(DATA begins)
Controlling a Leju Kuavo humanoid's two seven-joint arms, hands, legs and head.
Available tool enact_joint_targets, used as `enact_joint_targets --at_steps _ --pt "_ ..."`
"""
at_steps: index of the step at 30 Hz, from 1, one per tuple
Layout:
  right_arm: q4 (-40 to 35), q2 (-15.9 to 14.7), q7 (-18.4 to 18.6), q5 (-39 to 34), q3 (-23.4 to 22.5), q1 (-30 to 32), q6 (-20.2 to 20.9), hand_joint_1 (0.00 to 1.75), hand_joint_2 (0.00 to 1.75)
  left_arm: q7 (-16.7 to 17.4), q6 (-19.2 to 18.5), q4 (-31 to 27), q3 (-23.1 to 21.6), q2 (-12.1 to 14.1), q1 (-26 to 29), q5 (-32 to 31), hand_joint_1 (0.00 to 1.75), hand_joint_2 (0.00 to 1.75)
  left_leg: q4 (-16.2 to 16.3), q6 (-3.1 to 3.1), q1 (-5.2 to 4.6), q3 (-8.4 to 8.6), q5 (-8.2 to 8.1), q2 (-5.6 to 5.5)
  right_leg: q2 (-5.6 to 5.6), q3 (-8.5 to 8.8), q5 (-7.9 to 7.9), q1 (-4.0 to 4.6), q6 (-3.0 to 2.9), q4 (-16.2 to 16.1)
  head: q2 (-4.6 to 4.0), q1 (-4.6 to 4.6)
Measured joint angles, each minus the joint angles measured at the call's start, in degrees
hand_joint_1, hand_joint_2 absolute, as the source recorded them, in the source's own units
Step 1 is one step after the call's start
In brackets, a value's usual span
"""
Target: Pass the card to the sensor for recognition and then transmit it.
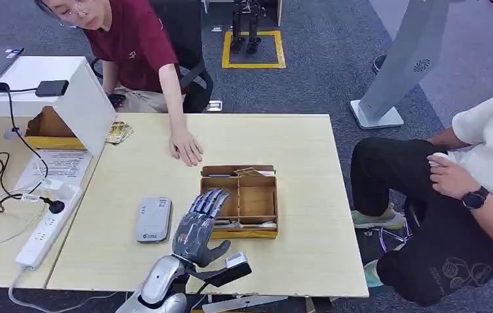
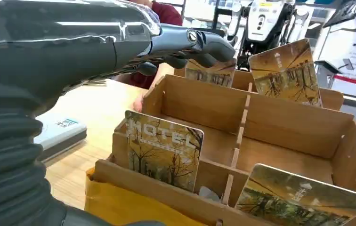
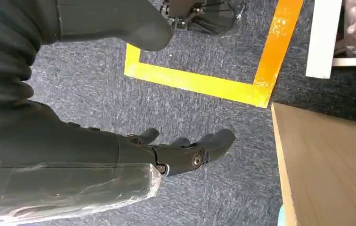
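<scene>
step in hand looks like the reach for a card: left hand [image 1: 199, 225] hovers over the near left part of the wooden tray [image 1: 270, 199] on the surface [image 1: 309, 150], fingers spread, grasping nothing. cards [image 2: 163, 149] stand upright in the tray slots, one just under the hand in the left wrist view. next move calls for lowering the fingers and pinching one card by its top edge, then carrying it to the grey reader [image 1: 153, 220] left of the tray. right hand [image 3: 185, 153] hangs over the floor, fingers loosely curled, holding nothing. a person's hand [image 1: 186, 147] rests on the surface beyond the tray. which card is meant is hard to tell; card faces are too small in the head view.
</scene>
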Motion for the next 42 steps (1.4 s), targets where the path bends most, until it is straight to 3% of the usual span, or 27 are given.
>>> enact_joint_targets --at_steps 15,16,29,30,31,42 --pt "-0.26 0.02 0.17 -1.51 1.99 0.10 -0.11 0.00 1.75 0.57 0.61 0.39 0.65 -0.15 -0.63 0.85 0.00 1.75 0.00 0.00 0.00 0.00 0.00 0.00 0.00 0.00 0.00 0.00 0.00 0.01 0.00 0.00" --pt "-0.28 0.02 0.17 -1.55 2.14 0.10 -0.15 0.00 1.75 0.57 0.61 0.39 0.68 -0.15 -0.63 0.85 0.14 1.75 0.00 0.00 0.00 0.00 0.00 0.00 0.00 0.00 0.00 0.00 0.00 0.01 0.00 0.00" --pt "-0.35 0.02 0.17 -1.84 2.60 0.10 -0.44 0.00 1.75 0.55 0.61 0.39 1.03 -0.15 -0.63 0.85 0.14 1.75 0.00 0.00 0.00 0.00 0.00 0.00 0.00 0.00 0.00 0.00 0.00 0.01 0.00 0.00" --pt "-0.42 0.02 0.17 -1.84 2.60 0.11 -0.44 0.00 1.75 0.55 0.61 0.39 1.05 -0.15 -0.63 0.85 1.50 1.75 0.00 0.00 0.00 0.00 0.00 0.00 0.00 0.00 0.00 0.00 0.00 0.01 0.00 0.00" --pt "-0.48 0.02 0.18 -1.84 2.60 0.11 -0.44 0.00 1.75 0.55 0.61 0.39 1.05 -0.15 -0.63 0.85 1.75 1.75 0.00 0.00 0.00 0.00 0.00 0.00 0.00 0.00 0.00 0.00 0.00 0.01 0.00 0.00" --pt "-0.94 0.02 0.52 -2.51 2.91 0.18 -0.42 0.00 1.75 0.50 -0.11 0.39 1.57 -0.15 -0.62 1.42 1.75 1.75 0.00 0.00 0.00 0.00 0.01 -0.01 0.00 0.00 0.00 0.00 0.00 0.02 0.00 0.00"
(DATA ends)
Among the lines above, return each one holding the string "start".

Measured joint angles, each minus the joint angles measured at the call's start, in degrees
Step 1 is one step after the call's start

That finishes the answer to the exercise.